When GUPS is elevated (above 60), reduce exposure. The risk of a sharp, dealer-amplified selloff is high. When GUPS is low (below 30), the gamma risk is contained and you can trade more aggressively.
G GAPS
Estimates the expected range of price movement by combining implied volatility with the current GEX regime. In positive GEX, GAPS narrows the range (moves are suppressed). In negative GEX, GAPS widens it (moves are amplified).
Use GAPS to set strike prices on spreads and to set realistic profit targets. If GAPS says the expected move is ±$2.50, don't set your target at ±$5. Conversely, if GAPS says ±$6, don't sell a spread that's only $3 wide.
Both GUPS and GAPS are available on AlphaTrak's Options Lab (Gamma tab) and in the daily brief. AlphaDawg will also reference them when analyzing any stock. They're not separate indicators you need to check — they're woven into the same view you're already looking at.

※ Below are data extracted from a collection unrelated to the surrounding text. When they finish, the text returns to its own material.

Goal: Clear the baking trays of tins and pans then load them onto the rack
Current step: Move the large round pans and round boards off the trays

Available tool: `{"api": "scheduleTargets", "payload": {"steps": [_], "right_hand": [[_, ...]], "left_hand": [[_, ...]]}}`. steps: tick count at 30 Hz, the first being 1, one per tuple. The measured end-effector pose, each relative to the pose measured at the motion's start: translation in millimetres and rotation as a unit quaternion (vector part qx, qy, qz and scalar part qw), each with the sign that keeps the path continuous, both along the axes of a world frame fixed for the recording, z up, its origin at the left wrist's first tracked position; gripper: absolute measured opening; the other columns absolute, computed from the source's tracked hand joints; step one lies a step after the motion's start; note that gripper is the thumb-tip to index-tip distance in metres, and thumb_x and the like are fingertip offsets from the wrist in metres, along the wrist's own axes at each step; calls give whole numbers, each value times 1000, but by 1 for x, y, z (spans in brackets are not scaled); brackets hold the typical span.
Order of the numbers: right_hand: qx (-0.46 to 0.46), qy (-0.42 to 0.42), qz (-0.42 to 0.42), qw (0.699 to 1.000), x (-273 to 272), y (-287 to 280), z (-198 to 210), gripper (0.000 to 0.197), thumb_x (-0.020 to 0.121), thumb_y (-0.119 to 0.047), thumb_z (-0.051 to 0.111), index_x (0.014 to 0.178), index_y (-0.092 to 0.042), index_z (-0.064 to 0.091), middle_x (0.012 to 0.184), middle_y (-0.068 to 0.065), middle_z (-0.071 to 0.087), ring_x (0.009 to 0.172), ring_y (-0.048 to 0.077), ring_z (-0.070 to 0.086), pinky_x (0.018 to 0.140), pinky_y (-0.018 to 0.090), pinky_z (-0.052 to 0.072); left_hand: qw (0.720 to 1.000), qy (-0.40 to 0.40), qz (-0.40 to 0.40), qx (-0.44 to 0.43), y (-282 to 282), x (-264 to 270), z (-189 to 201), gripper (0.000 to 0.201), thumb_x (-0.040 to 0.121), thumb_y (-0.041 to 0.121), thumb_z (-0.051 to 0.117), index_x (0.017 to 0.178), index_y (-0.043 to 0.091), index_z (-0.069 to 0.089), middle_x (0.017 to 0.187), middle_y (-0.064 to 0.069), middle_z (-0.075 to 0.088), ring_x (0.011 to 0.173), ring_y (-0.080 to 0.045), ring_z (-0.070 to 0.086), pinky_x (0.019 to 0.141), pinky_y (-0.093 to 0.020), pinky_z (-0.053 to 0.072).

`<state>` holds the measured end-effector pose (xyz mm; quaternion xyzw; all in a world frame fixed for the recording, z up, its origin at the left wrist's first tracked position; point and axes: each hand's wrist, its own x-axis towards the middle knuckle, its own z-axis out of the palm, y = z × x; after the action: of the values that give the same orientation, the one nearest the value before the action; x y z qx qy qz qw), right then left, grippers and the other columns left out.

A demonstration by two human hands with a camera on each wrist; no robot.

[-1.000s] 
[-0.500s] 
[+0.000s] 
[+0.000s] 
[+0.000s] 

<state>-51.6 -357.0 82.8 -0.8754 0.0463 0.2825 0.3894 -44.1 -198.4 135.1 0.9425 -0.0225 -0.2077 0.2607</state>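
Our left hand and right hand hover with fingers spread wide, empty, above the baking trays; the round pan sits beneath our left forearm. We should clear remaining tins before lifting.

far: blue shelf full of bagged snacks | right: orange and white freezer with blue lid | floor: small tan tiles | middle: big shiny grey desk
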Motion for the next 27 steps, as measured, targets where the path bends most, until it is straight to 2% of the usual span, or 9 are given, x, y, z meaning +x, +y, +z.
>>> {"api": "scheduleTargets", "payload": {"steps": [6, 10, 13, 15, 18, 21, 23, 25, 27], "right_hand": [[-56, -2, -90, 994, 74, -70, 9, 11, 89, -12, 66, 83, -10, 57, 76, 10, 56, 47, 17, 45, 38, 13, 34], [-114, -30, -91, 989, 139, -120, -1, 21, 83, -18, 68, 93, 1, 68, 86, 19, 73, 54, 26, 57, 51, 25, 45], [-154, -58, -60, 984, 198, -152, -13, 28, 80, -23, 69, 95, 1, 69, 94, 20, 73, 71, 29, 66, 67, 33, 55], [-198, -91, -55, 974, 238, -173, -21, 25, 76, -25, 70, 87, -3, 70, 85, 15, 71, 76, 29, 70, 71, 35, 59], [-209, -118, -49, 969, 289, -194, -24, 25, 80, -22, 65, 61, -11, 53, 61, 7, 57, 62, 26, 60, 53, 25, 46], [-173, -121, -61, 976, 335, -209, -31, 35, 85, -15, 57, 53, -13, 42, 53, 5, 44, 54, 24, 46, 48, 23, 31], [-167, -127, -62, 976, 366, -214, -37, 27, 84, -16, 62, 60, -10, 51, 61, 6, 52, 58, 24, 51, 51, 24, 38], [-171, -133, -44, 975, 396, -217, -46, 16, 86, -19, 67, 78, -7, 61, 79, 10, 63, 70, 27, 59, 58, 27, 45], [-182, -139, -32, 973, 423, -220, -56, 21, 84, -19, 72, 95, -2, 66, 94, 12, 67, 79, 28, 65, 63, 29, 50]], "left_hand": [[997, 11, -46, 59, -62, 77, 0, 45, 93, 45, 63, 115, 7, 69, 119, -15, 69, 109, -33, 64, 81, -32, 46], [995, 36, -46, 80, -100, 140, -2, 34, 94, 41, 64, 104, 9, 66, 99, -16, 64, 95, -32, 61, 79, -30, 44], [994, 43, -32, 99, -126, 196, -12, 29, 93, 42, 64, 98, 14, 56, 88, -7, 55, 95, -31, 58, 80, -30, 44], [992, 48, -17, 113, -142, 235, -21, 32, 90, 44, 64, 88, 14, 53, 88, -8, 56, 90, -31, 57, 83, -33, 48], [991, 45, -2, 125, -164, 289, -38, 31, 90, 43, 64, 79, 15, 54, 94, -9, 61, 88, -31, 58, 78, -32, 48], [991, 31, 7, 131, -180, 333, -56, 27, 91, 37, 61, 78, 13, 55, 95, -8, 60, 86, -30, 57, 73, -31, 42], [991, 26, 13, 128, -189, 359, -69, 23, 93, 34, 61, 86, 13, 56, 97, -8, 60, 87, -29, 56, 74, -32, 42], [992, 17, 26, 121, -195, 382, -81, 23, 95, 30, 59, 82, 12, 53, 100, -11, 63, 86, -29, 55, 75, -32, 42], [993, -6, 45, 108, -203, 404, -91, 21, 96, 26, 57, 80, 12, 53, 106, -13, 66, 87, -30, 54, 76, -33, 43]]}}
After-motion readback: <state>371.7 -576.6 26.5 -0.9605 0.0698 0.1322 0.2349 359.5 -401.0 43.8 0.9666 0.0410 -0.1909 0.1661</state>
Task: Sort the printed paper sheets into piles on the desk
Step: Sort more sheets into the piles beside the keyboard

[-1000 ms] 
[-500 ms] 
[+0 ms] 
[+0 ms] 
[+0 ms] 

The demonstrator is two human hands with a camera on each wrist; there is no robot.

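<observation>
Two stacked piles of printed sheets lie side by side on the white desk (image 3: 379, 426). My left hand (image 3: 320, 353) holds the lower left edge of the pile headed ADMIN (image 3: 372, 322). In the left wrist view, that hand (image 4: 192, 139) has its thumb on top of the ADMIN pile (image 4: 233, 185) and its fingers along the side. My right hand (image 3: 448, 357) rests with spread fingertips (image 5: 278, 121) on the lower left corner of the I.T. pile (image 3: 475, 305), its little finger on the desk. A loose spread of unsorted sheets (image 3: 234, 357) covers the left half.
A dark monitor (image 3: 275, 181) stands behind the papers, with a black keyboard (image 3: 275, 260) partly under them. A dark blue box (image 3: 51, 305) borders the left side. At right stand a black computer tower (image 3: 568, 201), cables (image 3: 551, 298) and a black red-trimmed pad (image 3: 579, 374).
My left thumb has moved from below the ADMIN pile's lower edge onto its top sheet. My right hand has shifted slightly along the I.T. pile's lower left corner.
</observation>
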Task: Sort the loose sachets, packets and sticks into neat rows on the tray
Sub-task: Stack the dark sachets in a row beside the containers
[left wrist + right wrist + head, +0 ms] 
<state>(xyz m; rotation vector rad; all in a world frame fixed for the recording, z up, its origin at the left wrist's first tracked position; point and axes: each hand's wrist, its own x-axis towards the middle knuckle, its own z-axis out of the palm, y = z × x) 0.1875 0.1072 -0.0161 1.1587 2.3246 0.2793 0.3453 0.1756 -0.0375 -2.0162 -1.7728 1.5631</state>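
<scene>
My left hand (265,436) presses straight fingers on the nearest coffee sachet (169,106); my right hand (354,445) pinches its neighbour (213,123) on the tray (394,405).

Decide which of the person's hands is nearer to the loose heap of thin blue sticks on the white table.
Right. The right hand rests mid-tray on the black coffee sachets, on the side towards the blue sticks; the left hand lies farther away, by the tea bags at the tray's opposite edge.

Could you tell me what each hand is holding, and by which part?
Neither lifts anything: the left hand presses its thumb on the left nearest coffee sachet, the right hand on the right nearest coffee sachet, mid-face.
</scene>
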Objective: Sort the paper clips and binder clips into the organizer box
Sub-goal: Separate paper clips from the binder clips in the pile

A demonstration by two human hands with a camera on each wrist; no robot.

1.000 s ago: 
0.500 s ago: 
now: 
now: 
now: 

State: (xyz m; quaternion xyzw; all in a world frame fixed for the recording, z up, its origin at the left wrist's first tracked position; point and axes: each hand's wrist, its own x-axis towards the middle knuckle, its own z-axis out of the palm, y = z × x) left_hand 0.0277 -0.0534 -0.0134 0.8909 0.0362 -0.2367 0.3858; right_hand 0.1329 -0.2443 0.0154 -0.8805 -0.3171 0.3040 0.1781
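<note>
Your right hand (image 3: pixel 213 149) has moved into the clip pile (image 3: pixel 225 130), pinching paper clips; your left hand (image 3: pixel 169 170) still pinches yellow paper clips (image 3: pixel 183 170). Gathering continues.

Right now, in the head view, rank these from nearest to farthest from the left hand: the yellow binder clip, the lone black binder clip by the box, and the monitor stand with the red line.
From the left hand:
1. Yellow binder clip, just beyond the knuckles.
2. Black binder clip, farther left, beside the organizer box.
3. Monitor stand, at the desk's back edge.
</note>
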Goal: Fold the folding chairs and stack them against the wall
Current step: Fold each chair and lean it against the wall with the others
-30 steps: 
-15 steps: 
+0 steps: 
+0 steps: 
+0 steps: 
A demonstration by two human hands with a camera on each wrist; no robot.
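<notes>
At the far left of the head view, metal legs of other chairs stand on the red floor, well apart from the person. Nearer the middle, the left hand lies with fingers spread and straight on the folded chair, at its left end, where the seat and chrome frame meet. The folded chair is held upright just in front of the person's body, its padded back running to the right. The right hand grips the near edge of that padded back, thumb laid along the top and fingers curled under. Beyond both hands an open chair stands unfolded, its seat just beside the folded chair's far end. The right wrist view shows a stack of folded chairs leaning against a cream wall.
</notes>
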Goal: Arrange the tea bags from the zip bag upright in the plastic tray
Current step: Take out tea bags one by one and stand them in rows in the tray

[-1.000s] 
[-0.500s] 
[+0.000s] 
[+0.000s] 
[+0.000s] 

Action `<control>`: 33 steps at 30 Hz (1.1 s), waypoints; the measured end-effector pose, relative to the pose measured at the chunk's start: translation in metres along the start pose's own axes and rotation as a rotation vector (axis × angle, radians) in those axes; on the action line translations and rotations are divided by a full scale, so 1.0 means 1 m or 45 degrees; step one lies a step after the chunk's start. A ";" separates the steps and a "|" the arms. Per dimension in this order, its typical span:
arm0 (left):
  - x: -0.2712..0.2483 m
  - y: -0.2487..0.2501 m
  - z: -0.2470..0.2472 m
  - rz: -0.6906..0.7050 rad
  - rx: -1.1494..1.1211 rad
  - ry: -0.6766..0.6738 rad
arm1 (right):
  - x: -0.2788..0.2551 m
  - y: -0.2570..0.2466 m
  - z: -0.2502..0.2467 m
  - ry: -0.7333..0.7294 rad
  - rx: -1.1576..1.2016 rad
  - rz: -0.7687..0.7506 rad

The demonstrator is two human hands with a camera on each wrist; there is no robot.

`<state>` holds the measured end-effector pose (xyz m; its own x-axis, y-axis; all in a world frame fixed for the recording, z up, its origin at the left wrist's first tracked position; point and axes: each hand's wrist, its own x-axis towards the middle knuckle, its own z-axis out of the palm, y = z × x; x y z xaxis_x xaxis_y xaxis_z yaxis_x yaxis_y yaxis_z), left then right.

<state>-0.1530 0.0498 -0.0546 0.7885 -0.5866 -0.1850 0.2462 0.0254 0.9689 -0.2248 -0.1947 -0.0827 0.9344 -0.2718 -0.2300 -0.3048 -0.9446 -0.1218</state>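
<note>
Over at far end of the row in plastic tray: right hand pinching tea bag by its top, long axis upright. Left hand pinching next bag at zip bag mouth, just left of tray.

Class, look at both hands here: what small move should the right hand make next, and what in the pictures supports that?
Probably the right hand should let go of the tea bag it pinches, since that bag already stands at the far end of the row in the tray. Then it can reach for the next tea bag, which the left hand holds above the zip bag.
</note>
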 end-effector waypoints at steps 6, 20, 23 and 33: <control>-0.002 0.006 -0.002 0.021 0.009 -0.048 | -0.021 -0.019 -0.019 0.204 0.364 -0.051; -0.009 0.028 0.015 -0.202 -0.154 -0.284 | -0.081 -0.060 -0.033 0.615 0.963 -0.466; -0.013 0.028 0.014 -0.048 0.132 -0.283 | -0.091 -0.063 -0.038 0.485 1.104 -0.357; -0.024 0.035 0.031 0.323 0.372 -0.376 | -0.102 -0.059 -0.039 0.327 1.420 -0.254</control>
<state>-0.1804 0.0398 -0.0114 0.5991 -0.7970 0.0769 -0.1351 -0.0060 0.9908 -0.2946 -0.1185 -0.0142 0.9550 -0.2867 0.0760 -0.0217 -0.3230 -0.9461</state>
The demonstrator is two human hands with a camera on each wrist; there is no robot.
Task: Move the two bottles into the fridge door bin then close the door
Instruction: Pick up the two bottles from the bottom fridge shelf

The Daily Process: Integrating GEX Into Your Routine
If you're following the moving averages process from our first guide, adding GEX takes about 30 seconds. Here's the updated morning checklist:
Step 1: Check SPY's EMA status. Portfolio Mode or Tactical Mode? (5 seconds)
Step 2: Check the GEX regime. Positive or negative? Is the flip point above or below current price? (5 seconds)
Step 3: Note the put wall and call wall. These are your options-based support and resistance. Do they align with your chart levels? (10 seconds)
Step 4: Check GUPS. Is the unwind risk low, moderate, or elevated? This affects how aggressively you size today. (5 seconds)
Step 5: Map your levels for the day. For each stock on your Go-To List, you now have chart levels (MAs, S/R) and GEX levels (walls, flip). Where they align = high conviction. Where they diverge = caution. (5 seconds per stock)
The Bottom Line
GEX is not a crystal ball. It doesn't predict where the market will go. No tool does. But it tells you something almost as valuable: how the market will behave when it gets there.
Will that support level hold or break? Will this breakout run or get faded? Should you size up or size down? Those questions — which are unanswerable from a regular chart — become answerable when you add the gamma exposure layer.
Most traders look at price. Smart traders look at price and trend. The traders with a lasting edge also look at the positioning of the people who have to trade — the dealers who are hedging trillions of dollars in options exposure every day. That positioning is what GEX reveals. And AlphaTrak puts it one click away.